🤖 AI Summary
This work addresses the inefficiency in large language models (LLMs) during reinforcement learning–enhanced chain-of-thought reasoning, where sparse rewards often lead to redundant reflections—such as indiscriminate checking and repetitive verification—that degrade reasoning efficiency. To tackle this, the authors propose the first directed acyclic graph–based chain-of-thought pruning framework, which explicitly models dependencies among reasoning steps and introduces dual pruning strategies at both the branch and depth levels to systematically identify and eliminate two prevalent redundancy patterns.
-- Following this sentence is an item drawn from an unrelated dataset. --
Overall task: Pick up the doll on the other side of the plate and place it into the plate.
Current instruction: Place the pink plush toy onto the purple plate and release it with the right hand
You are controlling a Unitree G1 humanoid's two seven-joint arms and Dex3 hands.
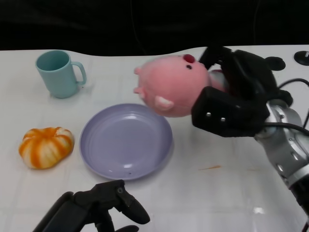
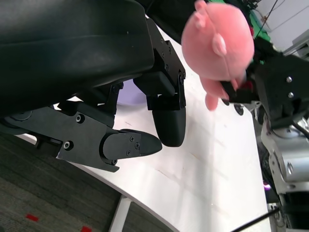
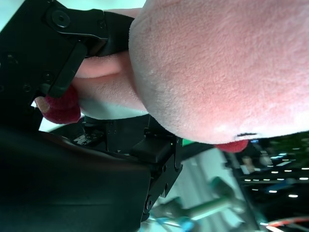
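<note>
The right hand (image 1: 231,104) grips the pink doll (image 1: 171,84), held in the air over the far right rim of the purple plate (image 1: 125,142), whose basin holds nothing. The left hand (image 1: 94,208) rests released near the tabletop's (image 1: 217,193) near edge. A teal mug (image 1: 58,73) and an orange pumpkin (image 1: 46,146) sit left of the plate.

My left robot hand (image 2: 145,116) hangs empty over the white worktop (image 2: 203,164), fingers apart; beyond it I see my right robot hand (image 2: 270,92) gripping the pink doll (image 2: 219,41) aloft.
</note>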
Integrated with a three-stage training pipeline—comprising supervised fine-tuning, direct preference optimization, and GRPO with length penalty—the method achieves comparable or improved task accuracy while reducing reasoning tokens by 42% on average, substantially enhancing both conciseness and computational efficiency.
📝 Abstract
Extending CoT through RL has been widely used to enhance the reasoning capabilities of LLMs. However, due to the sparsity of reward signals, it can also induce undesirable thinking patterns such as overthinking, i.e., generating redundant intermediate reasoning content. In this work, we argue that a major source of such redundancy is inefficient reflection, which often manifests in two problematic patterns: Indiscriminate Reflection, where the model performs broad, low-impact checks throughout reasoning, and Repetitive Reflection, where it repeatedly re-verifies an already established conclusion. To address this, we introduce a graph-based CoT optimization framework. Specifically, we convert each linear CoT into a directed acyclic graph (DAG) with explicit dependency edges, and design a dual pruning strategy: branch-level pruning removes weakly contributing reflection branches, while depth-level pruning eliminates late-stage re-verification. We distill this behavior via a three-stage pipeline: (1) SFT to initialize the policy on pruned concise traces, (2) DPO to prefer correct but less redundant trajectories, and (3) GRPO with length penalty to jointly optimize answer correctness and efficiency. Experiments show that our approach reduces the average reasoning tokens by 42\% while maintaining or improving accuracy.